5.1. Examining Plans #

Tuning query execution is better on a subset of production data that represents actual data distribution. Let's look at some sample plans.

EXPLAIN VERBOSE
SELECT bid,avg(abalance) FROM pgbench_accounts
WHERE bid IN (10,20,30,40)
GROUP BY bid;
                                                                QUERY PLAN                                                                 
-------------------------------------------------------------------------------------------------------------------------------------------
 Append  (cost=0.29..21.98 rows=4 width=36)
   ->  GroupAggregate  (cost=0.29..18.98 rows=1 width=36)
         Output: pgbench_accounts.bid, avg(pgbench_accounts.abalance)
         Group Key: pgbench_accounts.bid
         ->  Index Scan using pgbench_accounts_15_pkey on public.pgbench_accounts_15 pgbench_accounts  (cost=0.29..18.96 rows=1 width=8)
               Output: pgbench_accounts.bid, pgbench_accounts.abalance
               Index Cond: (pgbench_accounts.bid = ANY ('{10,20,30,40}'::integer[]))
   ->  Async Foreign Scan  (cost=0.99..0.99 rows=1 width=36)
         Output: pgbench_accounts_1.bid, (avg(pgbench_accounts_1.abalance))
         Relations: Aggregate on (public.pgbench_accounts_16_fdw pgbench_accounts_1)
         Remote SQL: SELECT bid, avg(abalance) FROM public.pgbench_accounts_16 WHERE ((bid = ANY ('{10,20,30,40}'::integer[]))) GROUP BY 1
         Transport: Silk
   ->  Async Foreign Scan  (cost=0.99..0.99 rows=1 width=36)
         Output: pgbench_accounts_2.bid, (avg(pgbench_accounts_2.abalance))
         Relations: Aggregate on (public.pgbench_accounts_17_fdw pgbench_accounts_2)
         Remote SQL: SELECT bid, avg(abalance) FROM public.pgbench_accounts_17 WHERE ((bid = ANY ('{10,20,30,40}'::integer[]))) GROUP BY 1
         Transport: Silk
   ->  Async Foreign Scan  (cost=1.00..1.00 rows=1 width=36)
         Output: pgbench_accounts_3.bid, (avg(pgbench_accounts_3.abalance))
         Relations: Aggregate on (public.pgbench_accounts_19_fdw pgbench_accounts_3)
         Remote SQL: SELECT bid, avg(abalance) FROM public.pgbench_accounts_19 WHERE ((bid = ANY ('{10,20,30,40}'::integer[]))) GROUP BY 1
         Transport: Silk
 Query Identifier: -1714706980364121548

We see here that queries scanning three partitions are going to be sent to other nodes, coordinator data is also going to be scanned using Index Scan.

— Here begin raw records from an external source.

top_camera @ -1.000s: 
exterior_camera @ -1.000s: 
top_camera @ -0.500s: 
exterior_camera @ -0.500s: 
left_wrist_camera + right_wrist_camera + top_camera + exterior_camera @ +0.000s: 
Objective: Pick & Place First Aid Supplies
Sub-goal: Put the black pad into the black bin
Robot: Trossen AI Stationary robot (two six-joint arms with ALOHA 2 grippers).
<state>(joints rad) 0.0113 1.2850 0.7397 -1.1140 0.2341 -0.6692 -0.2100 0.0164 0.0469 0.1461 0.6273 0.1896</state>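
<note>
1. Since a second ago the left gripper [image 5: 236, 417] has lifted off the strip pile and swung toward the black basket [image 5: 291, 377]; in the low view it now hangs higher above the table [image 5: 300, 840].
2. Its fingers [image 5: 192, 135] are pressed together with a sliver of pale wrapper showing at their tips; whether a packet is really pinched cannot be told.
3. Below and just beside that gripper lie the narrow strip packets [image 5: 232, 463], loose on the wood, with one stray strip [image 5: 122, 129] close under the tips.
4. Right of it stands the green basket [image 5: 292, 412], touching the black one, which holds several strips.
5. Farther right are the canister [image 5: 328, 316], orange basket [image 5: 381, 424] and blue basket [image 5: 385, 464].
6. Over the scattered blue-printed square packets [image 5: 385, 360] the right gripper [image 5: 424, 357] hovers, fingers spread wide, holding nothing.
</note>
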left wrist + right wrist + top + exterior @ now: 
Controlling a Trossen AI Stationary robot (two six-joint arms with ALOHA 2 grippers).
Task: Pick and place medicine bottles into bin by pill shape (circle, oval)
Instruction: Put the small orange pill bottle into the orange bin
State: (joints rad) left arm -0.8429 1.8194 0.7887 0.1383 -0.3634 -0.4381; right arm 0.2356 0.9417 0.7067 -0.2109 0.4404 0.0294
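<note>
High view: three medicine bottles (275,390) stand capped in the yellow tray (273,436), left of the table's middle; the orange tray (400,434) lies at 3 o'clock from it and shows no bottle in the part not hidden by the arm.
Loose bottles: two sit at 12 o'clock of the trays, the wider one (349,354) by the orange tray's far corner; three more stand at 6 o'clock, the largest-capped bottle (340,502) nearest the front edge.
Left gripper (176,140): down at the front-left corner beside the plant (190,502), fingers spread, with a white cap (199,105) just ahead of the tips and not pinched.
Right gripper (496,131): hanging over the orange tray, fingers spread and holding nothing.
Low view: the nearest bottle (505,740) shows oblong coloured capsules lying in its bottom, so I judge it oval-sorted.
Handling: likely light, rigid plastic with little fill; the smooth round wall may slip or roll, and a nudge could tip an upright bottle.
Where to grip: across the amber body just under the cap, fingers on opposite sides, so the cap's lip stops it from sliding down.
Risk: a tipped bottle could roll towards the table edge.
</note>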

We do not know what plan will be used on the remote side, but we see which queries will be sent (marked with Remote SQL). Note that Transport: Silk section is present in the foreign scan description. This indicates that Silk transport will be used to transfer results. We see that Async foreign scan is going to be used, which is fine. To discover which servers are used in the query, we should look at foreign tables definitions. For example, we can find out that public.pgbench_accounts_19_fdw is located on the shardman_rg_2 server listening on 127.0.0.2:65432:

SELECT srvname,srvoptions FROM pg_foreign_server s JOIN pg_foreign_table ON ftserver = s.oid
WHERE ftrelid = 'public.pgbench_accounts_19_fdw'::regclass;
-[ RECORD 1 ]-------------------------------------------------------------------------------------------------------------------------------------------------------------------------------------------------------------
srvname    | shardman_rg_2
srvoptions | {async_capable=on,batch_size=100,binary_format=on,connect_timeout=5,dbname=postgres,extended_features=on,fdw_tuple_cost=0.2,fetch_size=50000,host=127.0.0.2,port=65432,silk_port=8000,tcp_user_timeout=10000}

Now we can connect to shardman_rg_2 server and find out which plan is used for the local query which was shown by the above EXPLAIN:

EXPLAIN SELECT bid, avg(abalance)
FROM public.pgbench_accounts_19
WHERE ((bid = ANY ('{10,20,30,40}'::integer[]))) GROUP BY 1;

                                   QUERY PLAN                                    
---------------------------------------------------------------------------------
 HashAggregate  (cost=3641.00..3641.01 rows=1 width=36)
   Group Key: bid
   ->  Seq Scan on pgbench_accounts_19  (cost=0.00..3141.00 rows=100000 width=8)
         Filter: (bid = ANY ('{10,20,30,40}'::integer[]))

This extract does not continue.